Someone please remind me why conservatives and advocates of free markets & capitalism should vote Republican. It isn't for this kind of economically destructive posturing.

With the public clamor over high gasoline prices reaching deafening levels, Senate tax experts have decided to scrutinize the tax returns of the nation's largest oil companies.

The Senate Finance Committee announced late Wednesday it would ask the Internal Revenue Service to provide the corporate tax returns from the 15 largest oil and gas companies going back five years.

"We're seeing record profits and significant executive compensation in the oil and gas industry," Committee Chairman Charles Grassley, R-Iowa, said in a statement. "We all know there can be a slip between cup and lip on corporate profits made and taxes paid. I want to make sure the oil companies aren't taking a speed pass by the tax man."

Now there are ravings about a "windfall profits" tax on the oil industry, again (politicians never learn, and don't care to). Here's a bit of sanity about that , thanks to a pair of observers from the free-market Cato Institute.

THE recent spike in gasoline prices has set off a stampede of politicos demanding that hammer and tong be applied to that all-purpose bogeyman, "Big Oil." Egged on by the red-faced anger served up by rant-and-rave TV populists, Congress may prove unable to resist passing a windfall profit tax before voters go to the polls this fall. If so, we'll experience the full meaning of H.L. Mencken's adage that democracy is that form of government in which the people get exactly what they want — good and hard.

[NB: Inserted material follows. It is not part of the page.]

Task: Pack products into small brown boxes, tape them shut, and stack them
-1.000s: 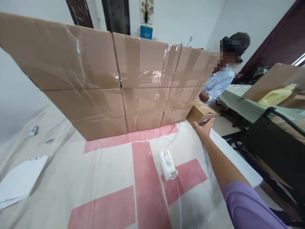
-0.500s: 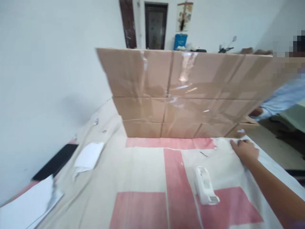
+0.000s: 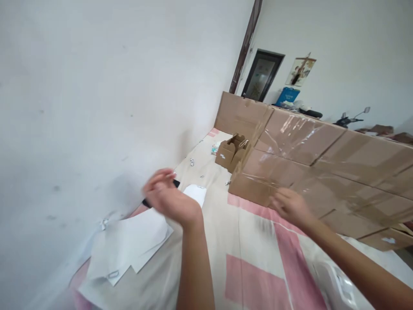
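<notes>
My left hand (image 3: 172, 196) is raised above white sheets of paper (image 3: 129, 241), near the wall. Its fingers are curled together and blurred; anything between them is too small to name. In front of the tall taped cardboard partition (image 3: 290, 133), my right hand (image 3: 290, 206) hovers with fingers bent into a pinch. What that pinch holds, if anything, is not visible. A white tape dispenser (image 3: 337, 286) lies on the cloth below my right forearm. Behind the partition's left end stands an open brown cardboard box (image 3: 227, 153).
A pink and cream cloth (image 3: 254, 275) covers the surface. A dark flat object (image 3: 148, 202) lies partly behind my left hand. Small metal clips (image 3: 192, 162) sit close to the white wall (image 3: 97, 86). Beyond the partition are a blue container (image 3: 288, 94) and a door (image 3: 262, 76).
The view has swung left and tilted. My left hand has come into sight, and my right hand has left the cloth's right edge and risen before the partition. The person at right is out of view.
</notes>
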Action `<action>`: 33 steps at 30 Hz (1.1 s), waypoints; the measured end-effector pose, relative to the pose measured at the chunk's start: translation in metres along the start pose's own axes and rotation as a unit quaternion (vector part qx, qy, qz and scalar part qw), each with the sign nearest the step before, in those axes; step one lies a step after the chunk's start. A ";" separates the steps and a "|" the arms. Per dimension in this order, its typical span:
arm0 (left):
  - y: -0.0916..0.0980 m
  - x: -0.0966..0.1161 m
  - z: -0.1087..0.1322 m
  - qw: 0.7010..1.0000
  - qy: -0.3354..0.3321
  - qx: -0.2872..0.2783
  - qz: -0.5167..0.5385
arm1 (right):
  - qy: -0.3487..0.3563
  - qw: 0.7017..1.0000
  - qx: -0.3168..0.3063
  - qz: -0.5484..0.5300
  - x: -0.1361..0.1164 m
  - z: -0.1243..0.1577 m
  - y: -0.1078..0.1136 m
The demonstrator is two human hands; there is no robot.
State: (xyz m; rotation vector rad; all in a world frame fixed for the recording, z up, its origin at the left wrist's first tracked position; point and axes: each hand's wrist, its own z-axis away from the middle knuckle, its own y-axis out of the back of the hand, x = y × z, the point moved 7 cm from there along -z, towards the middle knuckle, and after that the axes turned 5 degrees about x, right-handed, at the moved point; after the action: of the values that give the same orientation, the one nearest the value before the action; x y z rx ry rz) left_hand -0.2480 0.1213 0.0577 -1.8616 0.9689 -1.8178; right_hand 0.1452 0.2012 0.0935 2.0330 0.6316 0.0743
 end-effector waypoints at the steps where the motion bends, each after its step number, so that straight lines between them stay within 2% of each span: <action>1: -0.002 -0.023 -0.004 0.997 0.071 0.016 0.001 | 0.082 0.994 -0.074 0.017 -0.045 -0.023 -0.037; 2: -0.004 -0.050 -0.004 0.988 0.151 0.024 -0.003 | 0.153 0.979 -0.127 0.039 -0.084 -0.044 -0.071; 3: -0.006 -0.076 -0.002 0.974 0.226 0.022 -0.012 | 0.185 0.970 -0.144 0.063 -0.115 -0.068 -0.100; 4: -0.009 -0.099 0.002 0.959 0.283 0.012 -0.023 | 0.180 0.971 -0.134 0.084 -0.135 -0.095 -0.123; 6: -0.013 -0.133 0.008 0.946 0.323 -0.012 -0.035 | 0.151 0.979 -0.098 0.096 -0.159 -0.151 -0.159; 8: -0.017 -0.156 0.013 0.940 0.337 -0.044 -0.034 | 0.089 0.989 -0.056 0.106 -0.156 -0.204 -0.182; 10: -0.024 -0.171 0.019 0.937 0.337 -0.091 -0.031 | -0.048 0.992 0.014 0.113 -0.128 -0.247 -0.189; 12: -0.030 -0.180 0.024 0.934 0.328 -0.136 -0.033 | -0.131 0.983 0.043 0.122 -0.104 -0.273 -0.193; 13: -0.032 -0.184 0.027 0.934 0.322 -0.151 -0.038 | -0.151 0.980 0.044 0.125 -0.097 -0.282 -0.195; 16: -0.036 -0.193 0.037 0.933 0.302 -0.183 -0.071 | -0.138 0.982 0.011 0.132 -0.100 -0.290 -0.197; 19: -0.038 -0.193 0.045 0.937 0.268 -0.198 -0.110 | -0.089 0.987 -0.022 0.130 -0.129 -0.274 -0.184; 20: -0.038 -0.188 0.045 0.942 0.228 -0.203 -0.138 | -0.066 0.989 -0.028 0.127 -0.142 -0.265 -0.175; 22: -0.040 -0.170 0.041 0.941 0.091 -0.219 -0.240 | 0.012 0.992 -0.045 0.114 -0.176 -0.239 -0.157; 24: -0.043 -0.149 0.037 0.904 -0.070 -0.213 -0.364 | 0.093 0.991 -0.068 0.064 -0.212 -0.210 -0.138; 25: -0.043 -0.141 0.035 0.883 -0.129 -0.192 -0.409 | 0.135 0.987 -0.084 0.019 -0.229 -0.196 -0.130; 27: -0.037 -0.129 0.028 0.868 -0.174 -0.124 -0.449 | 0.190 0.974 -0.085 -0.089 -0.253 -0.177 -0.114; 28: -0.033 -0.126 0.024 0.868 -0.172 -0.093 -0.456 | 0.203 0.967 -0.061 -0.142 -0.259 -0.175 -0.106; 30: -0.027 -0.124 0.019 0.872 -0.150 -0.053 -0.463 | 0.187 0.956 0.042 -0.224 -0.249 -0.184 -0.093; 32: -0.021 -0.124 0.018 0.872 -0.133 -0.024 -0.470 | 0.111 0.936 0.174 -0.285 -0.212 -0.205 -0.092; 33: -0.020 -0.124 0.019 0.872 -0.133 -0.011 -0.470 | 0.048 0.916 0.225 -0.329 -0.186 -0.216 -0.100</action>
State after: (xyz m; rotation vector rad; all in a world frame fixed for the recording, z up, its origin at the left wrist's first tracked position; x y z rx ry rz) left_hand -0.2171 0.2161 -0.0207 -2.7793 -0.0933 -1.8754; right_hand -0.1208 0.3263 0.1631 2.1386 1.4739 -0.4053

What they won't get, however, is nearly as much money out of such a tax as they probably think. A windfall profit tax targeted at earnings far beyond the U.S. industrial average would return zero revenue to the Treasury because windfall profits in the oil sector are figments of the imagination....

If investors are discouraged from putting their money into the oil sector, there will be less oil and gas on the market and, thus, higher prices than would have otherwise been the case.

Regardless, the United States already has a corporate income tax in place to harvest "windfall profits" regardless of which sector produces them. Taxing profits differently depending upon which sector of the economy coughs them up gets the government in the business of allocating capital across the economy as a whole. This would introduce politics into places where politics simply should not go.

This is not simply idle ideological speculation. We've actually been down this road before in the form of the Crude Oil Windfall Profit Tax of 1980. According to a study published by the Congressional Research Service, the tax discouraged investment in the domestic oil industry to such a degree that domestic oil production was 3 percent to 6 percent less as a result of that tax, and foreign oil imports grew accordingly by 8 percent to 16 percent. There isn't a single credentialed oil economist in the country who would argue that windfall profit taxes are good for consumers.